WORK ORDER — Every line in the data below that includes "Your" belongs in the answer, copied as it stands.

(Source data)
[Start of section]

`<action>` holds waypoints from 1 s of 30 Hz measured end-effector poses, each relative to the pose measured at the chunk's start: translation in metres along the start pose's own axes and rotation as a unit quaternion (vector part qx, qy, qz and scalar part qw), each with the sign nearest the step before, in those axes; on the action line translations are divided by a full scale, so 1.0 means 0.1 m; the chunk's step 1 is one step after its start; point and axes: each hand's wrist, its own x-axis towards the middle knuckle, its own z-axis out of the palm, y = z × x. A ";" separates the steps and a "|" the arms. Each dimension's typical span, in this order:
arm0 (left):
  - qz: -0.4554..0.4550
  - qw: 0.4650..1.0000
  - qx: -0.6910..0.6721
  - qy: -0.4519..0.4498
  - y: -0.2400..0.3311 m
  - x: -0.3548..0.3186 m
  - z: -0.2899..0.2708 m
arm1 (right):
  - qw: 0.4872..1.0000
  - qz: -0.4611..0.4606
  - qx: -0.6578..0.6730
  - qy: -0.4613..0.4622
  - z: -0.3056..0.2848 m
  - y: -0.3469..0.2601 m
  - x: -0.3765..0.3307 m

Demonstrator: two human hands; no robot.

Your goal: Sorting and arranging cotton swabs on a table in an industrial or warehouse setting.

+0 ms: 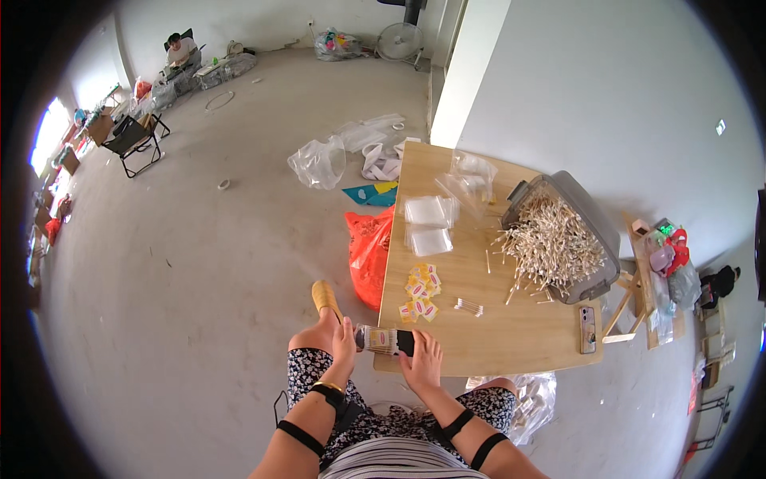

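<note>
Person sits at the near edge of the wooden table (511,335), patterned skirt, black straps on both forearms. Left hand (345,345) and right hand (423,361) share a small clear packet of swabs (384,341) w/ a black device at its right end, held just off the table's near-left corner. Left fingers pinch the packet's left end; right fingers wrap the black end.

On the table past that: pile of small yellow-and-white labels (420,292) nr the left edge, a few loose swabs (469,306) beside it toward the middle, a phone (588,329) at the near-right corner. Further in, stacks of clear little bags (428,223) by the left edge. Far-right: grey bin (594,231) tipped over, swabs spilling out across the top. Orange plastic bag (369,251) on the floor against the table's left side. Far corner of the room, another person (180,49) sits.
</note>
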 end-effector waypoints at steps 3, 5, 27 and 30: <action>-0.145 0.968 -0.202 -0.029 0.22 -0.34 0.13 | 0.990 0.105 0.097 -0.007 0.27 0.25 -0.08; -0.125 0.949 -0.281 -0.073 0.16 -0.42 0.19 | 0.976 0.092 0.198 0.017 0.47 0.28 -0.05; -0.140 0.905 -0.397 -0.064 0.12 -0.50 0.24 | 0.741 0.336 0.551 -0.186 0.26 -0.20 0.20; -0.149 0.904 -0.392 -0.083 0.17 -0.48 0.25 | 0.772 0.339 0.503 -0.192 0.10 -0.01 0.24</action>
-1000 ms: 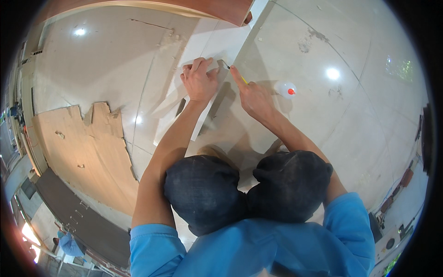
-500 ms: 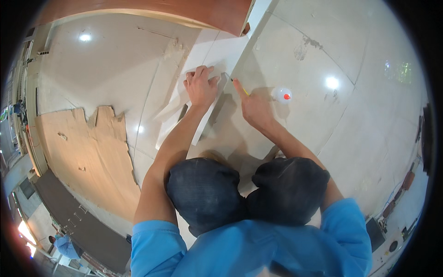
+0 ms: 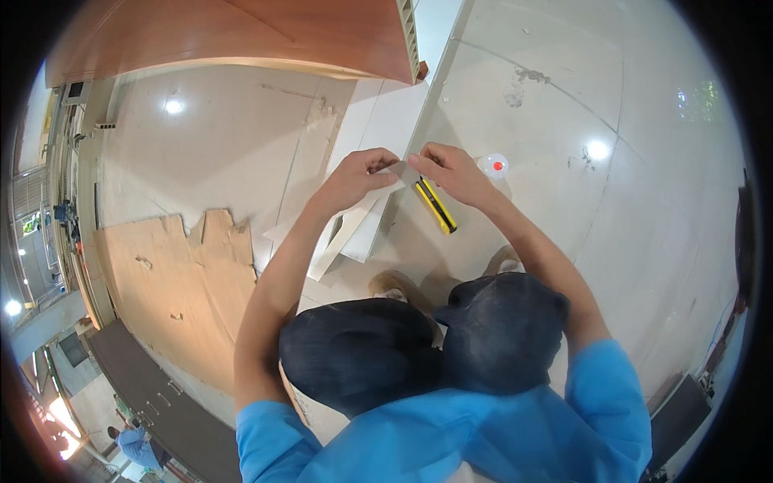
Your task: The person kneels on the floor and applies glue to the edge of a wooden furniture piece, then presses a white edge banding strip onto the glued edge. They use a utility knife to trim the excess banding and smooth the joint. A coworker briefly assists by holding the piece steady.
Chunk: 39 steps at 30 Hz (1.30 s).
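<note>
My left hand (image 3: 360, 179) is closed around the upper end of a narrow white strip (image 3: 348, 233), thumb below and fingers above. From there the strip slants down toward my feet, tilted over a wider white panel (image 3: 366, 233). Close to its right, my right hand (image 3: 452, 171) pinches at the same end of the strip; the fingertips partly hide the contact. A yellow and black utility knife (image 3: 436, 207) lies on the tiles just below my right hand, out of both hands.
A brown board (image 3: 266, 36) overhangs the far end of the panel. Beside my right hand stands a white bottle with a red tip (image 3: 497, 167). Torn brown cardboard (image 3: 177, 282) covers floor at left. A person in blue (image 3: 137, 447) is far off at lower left.
My right hand has let go of the utility knife, which now lies on the floor. My left hand has come off the flat panel and lifted the white strip, and both hands have drawn together.
</note>
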Each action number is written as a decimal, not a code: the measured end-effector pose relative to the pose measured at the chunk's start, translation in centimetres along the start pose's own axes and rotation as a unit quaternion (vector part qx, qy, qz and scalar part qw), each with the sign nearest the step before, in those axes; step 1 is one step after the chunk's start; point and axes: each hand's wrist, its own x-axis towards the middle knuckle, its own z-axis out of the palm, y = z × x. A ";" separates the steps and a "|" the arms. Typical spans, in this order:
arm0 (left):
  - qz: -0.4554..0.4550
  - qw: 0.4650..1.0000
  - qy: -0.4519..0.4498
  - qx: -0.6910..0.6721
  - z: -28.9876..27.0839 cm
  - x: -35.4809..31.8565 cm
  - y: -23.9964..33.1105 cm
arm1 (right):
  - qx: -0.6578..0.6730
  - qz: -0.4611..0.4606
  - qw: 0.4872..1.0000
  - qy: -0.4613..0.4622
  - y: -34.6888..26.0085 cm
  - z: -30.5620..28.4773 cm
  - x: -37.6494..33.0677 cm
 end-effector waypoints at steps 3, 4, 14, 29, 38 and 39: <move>0.000 0.997 -0.041 -0.062 -0.6 -2.8 4.3 | 0.131 0.014 0.984 -0.120 -4.2 -1.9 0.4; -0.006 0.995 -0.058 -0.083 -0.7 -3.3 5.3 | 0.172 0.046 0.972 -0.151 -5.3 -2.4 -0.1; 0.070 0.951 -0.119 -0.278 1.0 -4.5 7.9 | 0.574 0.068 0.800 -0.160 -7.5 -2.2 -5.2; 0.384 0.801 0.362 -0.282 -0.9 -6.2 30.2 | 0.083 -0.359 0.898 0.240 -26.5 -8.2 -1.4; 0.408 0.783 0.426 -0.198 -1.2 -5.0 35.8 | -0.040 -0.473 0.775 0.416 -29.5 -10.9 4.4; 0.397 0.780 0.460 -0.148 -1.3 -5.0 36.0 | -0.008 -0.459 0.789 0.408 -29.6 -11.1 4.8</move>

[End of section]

FINISHED TASK —
Your goal: Sorting and arranging cotton swabs on a table in an industrial or warehouse setting.
Your task: The person kneels on the floor and applies glue to the edge of a wooden furniture piece, then presses a white edge banding strip onto the glued edge. They use a utility knife to trim the excess banding and smooth the joint. A coworker briefly assists by holding the piece steady.

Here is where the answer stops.